Berg K J
Eur J Clin Pharmacol. 1977 Jan 3;11(2):117-23. doi: 10.1007/BF00562902.
The acute effects of therapeutic doses of acetylsalicylic acid (ASA) on renal water and solute output, and the possible interaction of ASA with the diuretic effects of furosemide, have been studied in a double blind double cross over study in healthy human subjects. There was a significant decrease in 24 h sodium excretion and Na/K ratio in urine in the ASA-treated subjects. The effect of ASA on urinary sodium excretion was most prominent during day time (8 a.m.-10 p.m.) and on days with low sodium intake, as confirmed by control sodium excretion and plasma renin activity. A decrease in urine volume and an increase in tubular reabsorption of free water were caused by ASA, the antidiuretic effect being most marked at night (10 p.m.-8 a.m.). No action of ASA on the effect of furosemide on urinary sodium excretion was found. Creatinine clearance remained unaltered by ASA treatment, and ASA did not interfere with the increase in urinary creatinine excretion after furosemide treatment.

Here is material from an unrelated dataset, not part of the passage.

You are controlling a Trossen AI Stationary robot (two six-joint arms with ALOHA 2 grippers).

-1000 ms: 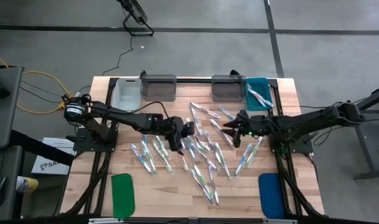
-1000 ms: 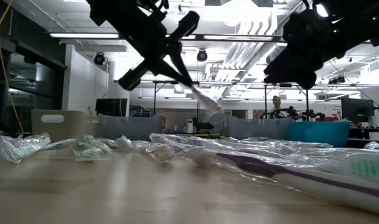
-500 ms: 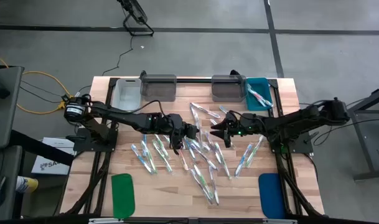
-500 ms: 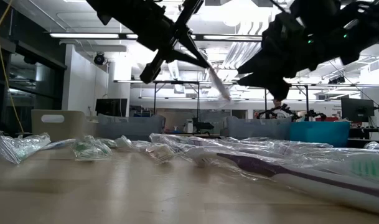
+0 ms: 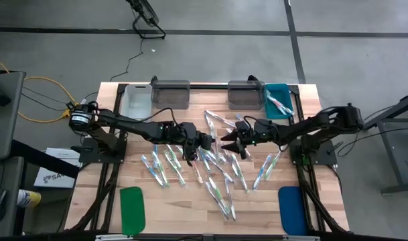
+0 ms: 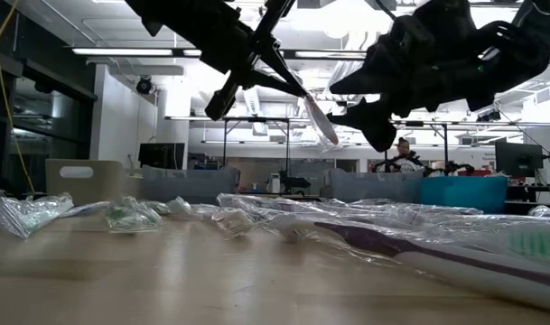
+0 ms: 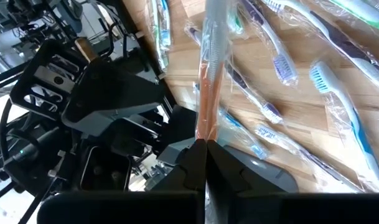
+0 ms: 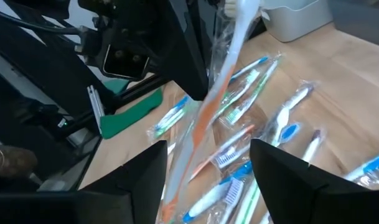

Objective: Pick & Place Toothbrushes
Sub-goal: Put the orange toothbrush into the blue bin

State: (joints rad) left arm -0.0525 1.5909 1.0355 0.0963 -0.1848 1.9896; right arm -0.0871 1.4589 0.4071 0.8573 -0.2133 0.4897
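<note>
**Two grippers meeting over the scattered toothbrushes**

High view, centre of frame: the left gripper (image 5: pixel 207 142) is clenched on one wrapped toothbrush (image 6: pixel 318 117) with an orange handle, held clear of the table (image 5: pixel 190 207). In the low view this brush hangs slanted at upper centre, between the two arms. The right gripper (image 5: pixel 229 143) faces it from the right of the frame with its fingers spread; in the right wrist view the orange-handled brush (image 8: pixel 215 99) lies between those fingers, and contact cannot be told. The remaining toothbrushes (image 5: pixel 220 184) lie scattered across the middle of the table. A teal bin (image 5: pixel 279 100) at upper right holds a few brushes.
</note>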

在一项针对健康人类受试者的双盲双交叉研究中,研究了治疗剂量的乙酰水杨酸(ASA)对肾脏水和溶质排出的急性影响,以及ASA与呋塞米利尿作用之间可能的相互作用。接受ASA治疗的受试者24小时尿钠排泄量和尿中钠/钾比值显著降低。通过对照钠排泄和血浆肾素活性证实,ASA对尿钠排泄的影响在白天(上午8点至晚上10点)以及钠摄入量低的日子最为显著。ASA导致尿量减少和肾小管对自由水的重吸收增加,抗利尿作用在夜间(晚上10点至上午8点)最为明显。未发现ASA对呋塞米尿钠排泄作用有影响。ASA治疗后肌酐清除率未改变,且ASA不干扰呋塞米治疗后尿肌酐排泄的增加。